Рюриков так ухитряется изложить самые простые вещи, что очевидный и опять же единственно возможный подход превращается у него в таинственную и сложную методологию, додуматься до которой — большое достижение.
Теперь, после того, как торжественно провозгласили — и запутали — некоторые азбучные истины, следовало бы перейти к главному: объяснить, как именно любовь-отношение зависит от среды, общества, а любовь-чувство — от человека, его исторического типа, склада его психологии и биологии. Или, в переводе на обычный язык, каким пользуются в общественных науках, объяснить происхождение и развитие любовных отношений, которые, как признает сам Рюриков, существовали не всегда, показать их зависимость от среды, рассмотреть формы их отражения в индивидуальном сознании, связать их с чертами характера, с положением человека в обществе, с его системой взглядов и т.п.

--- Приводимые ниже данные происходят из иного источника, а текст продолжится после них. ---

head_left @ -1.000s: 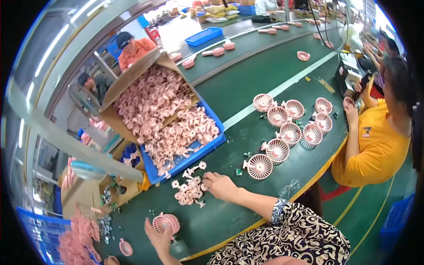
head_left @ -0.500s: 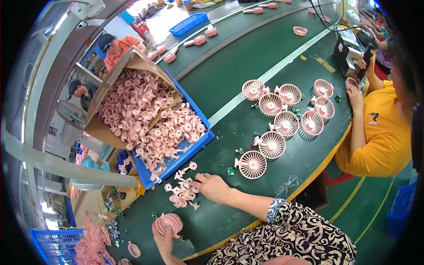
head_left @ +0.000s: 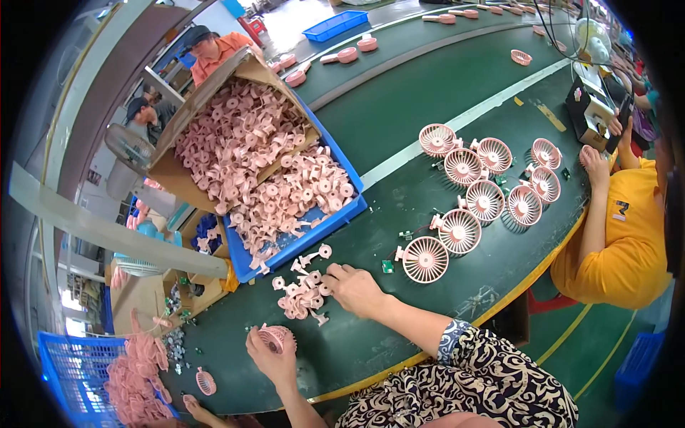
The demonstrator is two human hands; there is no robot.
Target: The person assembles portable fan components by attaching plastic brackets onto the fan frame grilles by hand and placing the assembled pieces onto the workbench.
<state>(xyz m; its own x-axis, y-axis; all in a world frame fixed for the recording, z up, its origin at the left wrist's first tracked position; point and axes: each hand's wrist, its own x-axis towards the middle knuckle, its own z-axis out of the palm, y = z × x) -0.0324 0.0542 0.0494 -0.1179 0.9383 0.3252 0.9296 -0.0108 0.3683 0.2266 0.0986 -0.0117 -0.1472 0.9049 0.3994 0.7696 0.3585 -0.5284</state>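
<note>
My left hand (head_left: 277,362) is closed around a round pink fan cage (head_left: 275,338), held over the near left of the green table. My right hand (head_left: 358,291) reaches to the right edge of a small heap of pink plastic brackets with round ends (head_left: 302,297). Its fingers are bent together at the heap, and whatever lies between their tips is hidden. One loose bracket (head_left: 325,251) lies just beyond the heap. To the right, several pink fan cages (head_left: 426,260) sit face up, with a small green circuit board (head_left: 387,267) beside the nearest one.
A blue tray (head_left: 335,227) with a tipped carton (head_left: 170,187) full of pink brackets stands at the back left. A co-worker in yellow (head_left: 614,235) sits at the right. Another person's hand (head_left: 203,412) is at lower left, near a blue basket (head_left: 71,364) of pink parts.
The view has shifted, so the table sits further right and slightly higher. Another person's hand has come in at lower left. My hands stay at the fan cage and the heap.
</note>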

«Любовь — явление не социальное, а социально-биологическое и социально-историческое, — начинает демонстрировать действие своей двуединой призмы Рюриков. — Поэтому она зависит от общественно-исторической почвы по-особому — через психологию человека (которая, конечно, имеет социально-исторический характер). Любовь — как чувство — это общечеловеческое родовое чувство. В своем внутреннем измерении, психологии, она не имеет классового характера, а имеет характер социально-исторический. Классовый характер — у “внешнего” измерения любви, у любви-отношения: у нравов и обычаев любви, у ее жизненных форм, у житейских отношений людей. Только через них — опосредствованно — идут классовые влияния на само чувство любви, да и то не на психологическую материю этого чувства (тут они идут через человека), а на его протекание, его судьбы. Это, видимо, и есть диалектико-материалистическая призма, через которую в истинном свете видны социальные корни любви» {201}.
Любовь — «явление социально-биологическое и социально-историческое»; психология человека «конечно, имеет социально-исторический характер». Логично бы заключить отсюда: любовь, в конечном счете, порождается социальными причинами. Ан нет: «любовь — явление не социальное». Понять такое непросто, если вообще возможно. Кстати, о какой именно любви идет речь? Если о любви-отношении, получается нечто несообразное: сначала нам сообщают, что она «прямо зависит, во-первых, от среды, общества», затем — что она явление не социальное, что она зависит от общественно-исторической почвы по-особому, через психологию и, наконец, что она имеет классовый характер.
Если же в первой фразе говорится о любви-чувстве, получается еще хуже: сначала мы узнаем, что любовь-чувство зависит от исторического типа человека, его психологии, которая имеет социально-исторический характер, затем — что это явление хоть и биологическое и психологическое, но все-таки социальное, и в завершение — что «Любовь — как чувство — это общечеловеческое родовое чувство». Нет уж, что-нибудь одно: либо социальное, зависящее от исторического типа, либо общечеловеческое родовое.
«Что такое общечеловеческие родовые свойства людей? — вопрошает Рюриков и сам отвечает. — Наверное, не только любовь, не только гуманизм, не только тяга к творчеству, к свободе, к красоте, к дружбе, к общению с другими людьми. Наверное, это и стремление к универсальности, к полноте жизни, к многостороннему и цельному союзу с другими людьми» {202}.
«Теперешний человек — существо как бы “видовое”, не родовое, ибо человечество далеко не стало единым родом; оно разделено на “виды” — нации, классы, социальные группы, отряды, которые занимаются только физическим или только умственным трудом, только производством или только управлением. В этих условиях в людях больше развиваются “видовые”, чем родовые свойства, сильнее звучат классовые, национальные, профессиональные, чем общечеловеческие качества. Но истинная, идеальная сущность человека — в его родовой, а не “видовой” принадлежности, в том, что он представитель всего человечества» {203}.
«”Чисто” родовым существом — причем первобытно родовым — человек был, наверное, недолго: на заре родового строя, до того, как его жизнью стало править жесткое разделение труда. Потом человек стал сплавом родовых и видовых свойств. Родовое часто жило в нем в видовой форме, выступало в видовом проявлении. Но, пожалуй, не реже видовое было слабо насыщено родовым и даже противостояло ему» {204}.
«Чисто» родовое существо — это возврат к давно забытому философией абстрактному «человеку в естественном состоянии». Но подробный разбор этих взглядов занял бы слишком много места. Важно другое: обращаясь к «родовым свойствам», Рюриков не замечает, что он противоречит сам себе, и не один раз к тому же.